With all images left out, restate the records below exactly as written.

——

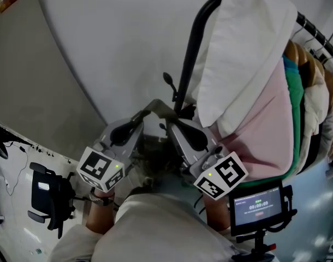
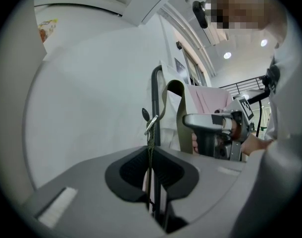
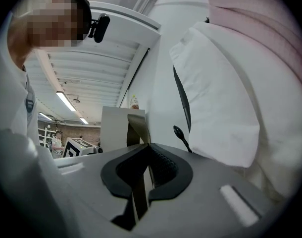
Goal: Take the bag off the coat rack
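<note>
In the left gripper view, the left hand-held gripper at bottom centre is clamped fully on the bag's olive strap. The strap rises upright mid-frame and arches over beside the black coat rack pole. The right hand-held gripper pinches another upright run of it.

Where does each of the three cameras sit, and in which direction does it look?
Head view: on the person's head, facing steeply down at the left tool, right tool and rack pole; the person's shirt shows.
Left gripper view: on the left tool, facing along its jaws, shut on the olive strap, toward the pole; the right hand shows.
Right gripper view: on the right tool, facing along its jaws, also shut on the strap, toward a white garment; the shirt shows.
Shared: all three show strap and pole.
</note>
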`<state>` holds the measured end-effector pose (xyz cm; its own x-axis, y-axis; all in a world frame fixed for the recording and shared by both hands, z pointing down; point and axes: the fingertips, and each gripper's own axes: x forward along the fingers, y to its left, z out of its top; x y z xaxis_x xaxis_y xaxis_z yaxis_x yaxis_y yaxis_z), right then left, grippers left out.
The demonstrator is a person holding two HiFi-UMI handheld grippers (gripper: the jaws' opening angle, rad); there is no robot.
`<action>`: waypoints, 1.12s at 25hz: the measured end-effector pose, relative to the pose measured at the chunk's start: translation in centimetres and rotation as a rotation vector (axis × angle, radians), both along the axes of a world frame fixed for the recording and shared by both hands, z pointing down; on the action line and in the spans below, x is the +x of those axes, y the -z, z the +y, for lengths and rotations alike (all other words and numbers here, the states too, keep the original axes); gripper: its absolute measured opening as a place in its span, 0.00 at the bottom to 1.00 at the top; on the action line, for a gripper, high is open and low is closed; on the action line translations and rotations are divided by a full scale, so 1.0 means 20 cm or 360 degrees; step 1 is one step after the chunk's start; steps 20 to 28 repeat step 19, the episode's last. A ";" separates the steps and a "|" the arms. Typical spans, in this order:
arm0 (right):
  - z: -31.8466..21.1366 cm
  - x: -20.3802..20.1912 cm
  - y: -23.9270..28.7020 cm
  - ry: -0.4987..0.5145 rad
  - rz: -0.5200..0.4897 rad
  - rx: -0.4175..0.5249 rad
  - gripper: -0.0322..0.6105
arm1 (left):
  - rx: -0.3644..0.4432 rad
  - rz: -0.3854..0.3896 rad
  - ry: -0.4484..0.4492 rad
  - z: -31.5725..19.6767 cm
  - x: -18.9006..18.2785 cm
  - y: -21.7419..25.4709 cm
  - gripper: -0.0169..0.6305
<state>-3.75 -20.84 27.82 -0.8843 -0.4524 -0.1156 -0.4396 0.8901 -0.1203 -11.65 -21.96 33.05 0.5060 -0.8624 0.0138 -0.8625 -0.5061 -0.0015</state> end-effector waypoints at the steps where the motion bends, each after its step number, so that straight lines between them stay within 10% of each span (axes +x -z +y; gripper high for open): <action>1: 0.00 0.00 0.00 -0.0003 -0.0001 -0.0004 0.06 | -0.0001 0.0000 0.0003 0.00 0.00 0.00 0.06; 28: -0.01 -0.01 -0.01 0.0028 0.0018 -0.0017 0.06 | -0.0016 0.0003 0.0020 -0.01 -0.01 -0.01 0.06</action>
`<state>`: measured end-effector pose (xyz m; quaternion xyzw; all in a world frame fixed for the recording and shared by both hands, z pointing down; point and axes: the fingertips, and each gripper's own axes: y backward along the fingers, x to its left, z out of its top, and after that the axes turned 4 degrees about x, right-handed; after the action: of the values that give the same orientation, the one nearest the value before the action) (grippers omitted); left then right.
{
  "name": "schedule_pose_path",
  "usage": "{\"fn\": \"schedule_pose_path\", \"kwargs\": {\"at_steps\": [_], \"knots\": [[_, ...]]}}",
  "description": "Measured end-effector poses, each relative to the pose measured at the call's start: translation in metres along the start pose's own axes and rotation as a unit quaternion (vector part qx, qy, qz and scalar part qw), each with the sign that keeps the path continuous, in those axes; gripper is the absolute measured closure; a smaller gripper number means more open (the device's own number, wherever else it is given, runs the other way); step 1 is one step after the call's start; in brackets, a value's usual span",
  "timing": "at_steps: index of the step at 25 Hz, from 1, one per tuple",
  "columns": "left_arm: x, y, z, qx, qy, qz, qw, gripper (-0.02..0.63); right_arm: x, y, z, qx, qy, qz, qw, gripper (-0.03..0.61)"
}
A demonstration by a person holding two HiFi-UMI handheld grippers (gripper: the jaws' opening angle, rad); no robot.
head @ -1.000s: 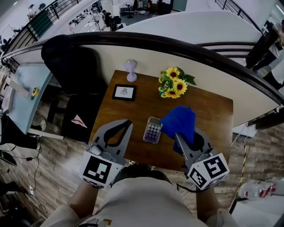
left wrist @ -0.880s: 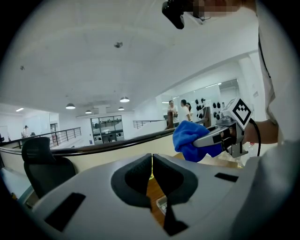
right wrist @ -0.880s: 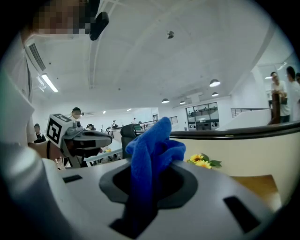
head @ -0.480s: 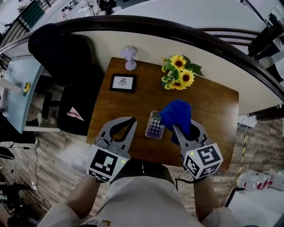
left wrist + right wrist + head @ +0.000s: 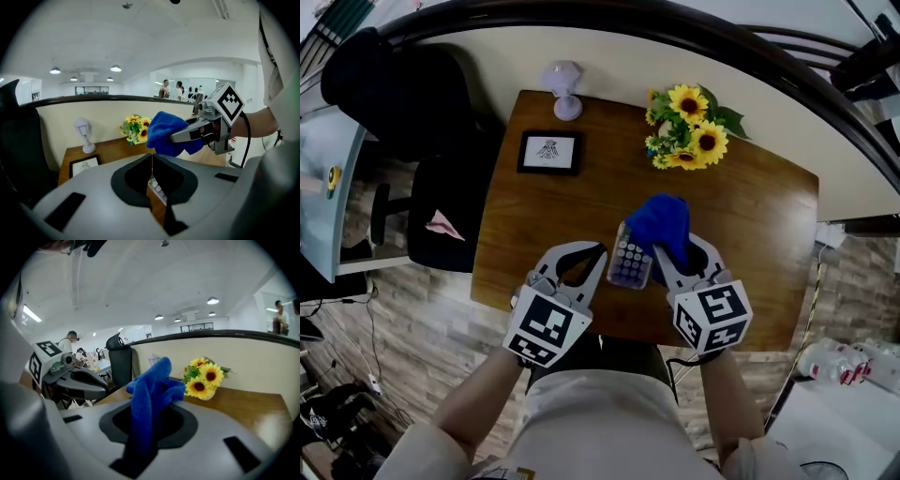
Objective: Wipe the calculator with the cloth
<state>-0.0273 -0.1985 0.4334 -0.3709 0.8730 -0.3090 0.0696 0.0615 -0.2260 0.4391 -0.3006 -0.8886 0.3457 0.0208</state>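
Observation:
A small calculator (image 5: 629, 263) with rows of keys lies on the wooden table (image 5: 755, 225), between my two grippers. My right gripper (image 5: 663, 261) is shut on a blue cloth (image 5: 660, 223), which bunches up over the calculator's far right corner. In the right gripper view the cloth (image 5: 149, 392) rises from between the jaws and hides the calculator. My left gripper (image 5: 598, 253) sits just left of the calculator with its jaws closed on nothing. Its own view shows the tips (image 5: 152, 157) meeting, some calculator keys (image 5: 158, 189) below them, and the cloth (image 5: 166, 133) ahead.
Sunflowers (image 5: 689, 131) stand at the table's back, with a framed picture (image 5: 548, 152) and a small pale lamp (image 5: 562, 89) at the back left. A black chair (image 5: 441, 216) stands off the left edge. The near table edge lies just under the grippers.
Both grippers have closed in on the calculator. The right one carried the blue cloth left, over the calculator's far corner; the left one moved right, up beside it.

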Motion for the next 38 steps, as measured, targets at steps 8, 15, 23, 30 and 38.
{"fn": "schedule_pose_path", "kwargs": {"at_steps": [8,15,23,30,38], "knots": [[0.0,-0.059,-0.067,0.057,0.027,-0.041,0.9972,0.603,-0.014,-0.054,-0.049,0.05,-0.01,0.005,0.999,0.477],[-0.004,-0.101,-0.109,0.079,0.056,-0.083,0.9918,0.603,-0.019,-0.09,-0.084,0.085,-0.012,0.011,0.996,0.477],[-0.019,-0.123,-0.125,0.077,0.089,-0.136,0.9836,0.603,-0.008,-0.117,-0.099,0.102,-0.008,0.044,0.994,0.477],[-0.018,-0.13,-0.132,0.078,0.119,-0.12,0.9826,0.601,-0.001,-0.13,-0.107,0.119,0.02,0.066,0.991,0.478],[-0.018,-0.13,-0.134,0.093,0.095,-0.078,0.9881,0.601,-0.029,-0.105,-0.125,0.16,0.053,0.031,0.985,0.482]]}}
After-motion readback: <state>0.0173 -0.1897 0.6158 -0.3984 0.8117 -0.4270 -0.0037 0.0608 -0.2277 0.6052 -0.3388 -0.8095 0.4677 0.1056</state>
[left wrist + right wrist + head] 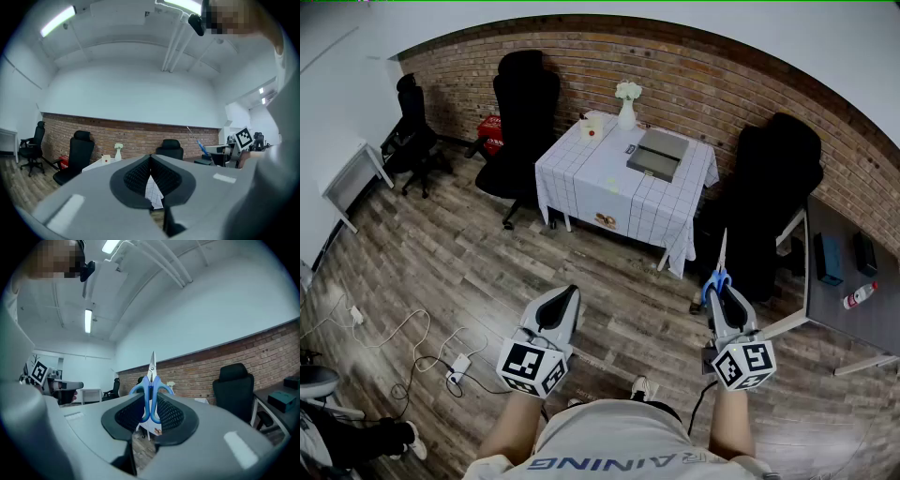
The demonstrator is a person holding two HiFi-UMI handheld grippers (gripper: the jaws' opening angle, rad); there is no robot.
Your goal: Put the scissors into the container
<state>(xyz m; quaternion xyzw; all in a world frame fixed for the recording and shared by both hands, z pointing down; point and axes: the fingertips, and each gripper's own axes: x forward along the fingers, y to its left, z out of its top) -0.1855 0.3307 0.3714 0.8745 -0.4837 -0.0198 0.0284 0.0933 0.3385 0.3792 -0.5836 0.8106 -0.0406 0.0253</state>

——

> [Expected output]
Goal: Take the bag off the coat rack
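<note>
In the left gripper view, the left hand-held gripper at bottom centre is clamped fully on the bag's olive strap. The strap rises upright mid-frame and arches over beside the black coat rack pole. The right hand-held gripper pinches another upright run of it.

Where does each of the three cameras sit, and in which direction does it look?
Head view: on the person's head, facing steeply down at the left tool, right tool and rack pole; the person's shirt shows.
Left gripper view: on the left tool, facing along its jaws, shut on the olive strap, toward the pole; the right hand shows.
Right gripper view: on the right tool, facing along its jaws, also shut on the strap, toward a white garment; the shirt shows.
Shared: all three show strap and pole.
</note>
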`<state>` holds the measured end-effector pose (xyz cm; its own x-axis, y-axis; all in a world frame fixed for the recording and shared by both hands, z pointing down; point and axes: the fingertips, and each gripper's own axes: x forward along the fingers, y to its left, z out of its top; x y z xaxis_x xaxis_y xaxis_z yaxis_x yaxis_y yaxis_z), right then left, grippers left out.
The demonstrator is a person holding two HiFi-UMI handheld grippers (gripper: the jaws' opening angle, rad); there is no robot.
`<action>`: waypoints, 1.12s at 25hz: the measured end-effector pose, relative to the pose measured at the chunk's start: translation in centimetres and rotation as a rotation vector (axis × angle, radians), both along the axes of a world frame fixed for the recording and shared by both hands, z pointing down; on the action line and in the spans below, x is the +x of those axes, y the -z, z the +y, for lengths and rotations alike (all other words and numbers here, the states too, keep the original axes); gripper: its absolute measured opening as a place in its span, 0.00 at the bottom to 1.00 at the top; on the action line, for a gripper, high is open and low is closed; on the action line translations and rotations are divided by a full scale, so 1.0 means 20 cm or 360 degrees; step 1 is one step after the chunk's start; steps 20 to 28 repeat step 19, the episode's last. A ";" separates the steps and a "|" the arms. Typical spans, in this order:
arm0 (right):
  - z: -31.8466..21.1366 cm
  - x: -20.3802..20.1912 cm
  - y: -23.9270..28.7020 cm
  - ry: -0.4987..0.5145 rad
  - rz: -0.5200..0.4897 rad
  - rx: -0.4175..0.5249 rad
  - gripper: -0.0322..0.6105
arm1 (left):
  - rx: -0.3644..0.4432 rad
  - rz: -0.3854..0.3896 rad
  - ry: -0.4484..0.4492 rad
  - z: -31.5725..19.6767 cm
  - x: -18.9006..18.2785 cm
  - y: -21.7419..25.4709 cm
  - gripper: -0.0169..0.6305
<state>-3.75 -20.84 27.82 -0.8843 -0.4524 -0.1156 -0.4396 0.8901 -0.1203 -11.65 -21.96 33.05 0.5060 -0.8624 0.0138 -0.8625 -0.5061 -0.0015</state> end-effector waypoints at the steps where the motion bends, each after its step number, so that straight lines between them stay within 10% of each span (axes +x -z +y; gripper high for open): <action>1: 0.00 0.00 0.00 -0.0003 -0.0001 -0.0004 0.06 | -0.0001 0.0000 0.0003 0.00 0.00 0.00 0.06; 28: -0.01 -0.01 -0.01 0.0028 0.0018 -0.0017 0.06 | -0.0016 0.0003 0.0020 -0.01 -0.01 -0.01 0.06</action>
`<state>`: measured end-effector pose (xyz m; quaternion xyzw; all in a world frame fixed for the recording and shared by both hands, z pointing down; point and axes: the fingertips, and each gripper's own axes: y backward along the fingers, x to its left, z out of its top, and after that the axes turned 4 degrees about x, right-handed; after the action: of the values that give the same orientation, the one nearest the value before the action) (grippers omitted); left then right.
{
  "name": "schedule_pose_path",
  "usage": "{\"fn\": \"schedule_pose_path\", \"kwargs\": {\"at_steps\": [_], \"knots\": [[_, ...]]}}",
  "description": "Measured end-effector poses, each relative to the pose measured at the call's start: translation in metres along the start pose's own axes and rotation as a unit quaternion (vector part qx, qy, qz and scalar part qw), each with the sign that keeps the path continuous, in those axes; gripper is the absolute measured closure; a smaller gripper number means more open (the device's own number, wherever else it is given, runs the other way); step 1 is one step after the call's start; in brackets, a value's usual span",
  "timing": "at_steps: index of the step at 25 Hz, from 1, one per tuple",
  "columns": "left_arm: x, y, z, qx, qy, qz, qw, gripper (-0.02..0.63); right_arm: x, y, z, qx, qy, qz, qw, gripper (-0.03..0.61)"
}
A demonstration by a person holding two HiFi-UMI handheld grippers (gripper: the jaws' opening angle, rad); no robot.
head @ -1.000s: 
left wrist @ -0.880s: 
right wrist @ -0.880s: 
head @ -0.480s: 
left wrist + right wrist + head @ +0.000s: 
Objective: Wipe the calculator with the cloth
<state>-0.0273 -0.1985 0.4334 -0.3709 0.8730 -0.3090 0.0696 0.0615 -0.2260 0.4391 -0.3006 -0.8886 0.3457 0.0208</state>
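Observation:
A small calculator (image 5: 629, 263) with rows of keys lies on the wooden table (image 5: 755, 225), between my two grippers. My right gripper (image 5: 663, 261) is shut on a blue cloth (image 5: 660, 223), which bunches up over the calculator's far right corner. In the right gripper view the cloth (image 5: 149, 392) rises from between the jaws and hides the calculator. My left gripper (image 5: 598, 253) sits just left of the calculator with its jaws closed on nothing. Its own view shows the tips (image 5: 152, 157) meeting, some calculator keys (image 5: 158, 189) below them, and the cloth (image 5: 166, 133) ahead.
Sunflowers (image 5: 689, 131) stand at the table's back, with a framed picture (image 5: 548, 152) and a small pale lamp (image 5: 562, 89) at the back left. A black chair (image 5: 441, 216) stands off the left edge. The near table edge lies just under the grippers.
Both grippers have closed in on the calculator. The right one carried the blue cloth left, over the calculator's far corner; the left one moved right, up beside it.
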
Motion for the next 38 steps, as measured, targets at steps 8, 15, 23, 30 and 38.
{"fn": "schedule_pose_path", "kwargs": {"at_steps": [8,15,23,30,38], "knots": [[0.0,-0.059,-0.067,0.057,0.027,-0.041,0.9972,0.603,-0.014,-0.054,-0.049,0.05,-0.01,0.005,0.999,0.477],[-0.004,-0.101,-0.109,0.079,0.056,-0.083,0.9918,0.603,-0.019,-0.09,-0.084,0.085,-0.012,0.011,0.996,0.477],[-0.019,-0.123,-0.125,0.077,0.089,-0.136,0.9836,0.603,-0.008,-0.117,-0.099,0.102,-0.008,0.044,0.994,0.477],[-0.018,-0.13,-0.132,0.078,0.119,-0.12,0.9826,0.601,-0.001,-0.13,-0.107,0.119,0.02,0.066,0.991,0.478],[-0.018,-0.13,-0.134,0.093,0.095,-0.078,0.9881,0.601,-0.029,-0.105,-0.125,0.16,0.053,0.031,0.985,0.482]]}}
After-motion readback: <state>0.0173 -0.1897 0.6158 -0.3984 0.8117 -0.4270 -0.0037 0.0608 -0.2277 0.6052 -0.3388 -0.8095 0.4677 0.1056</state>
[left wrist + right wrist + head] 
The demonstrator is a person holding two HiFi-UMI handheld grippers (gripper: the jaws' opening angle, rad); there is no robot.
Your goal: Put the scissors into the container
<state>(xyz m; quaternion xyzw; all in a world frame fixed for the recording and shared by both hands, z pointing down; point and axes: the fingertips, and each gripper's own axes: x forward along the fingers, y to its left, z out of its top) -0.1855 0.3307 0.3714 0.8745 -0.4837 -0.0198 0.0284 0.0933 0.3385 0.3792 -0.5836 0.8106 -0.0406 0.0253</state>

None of the exercise remains to be done.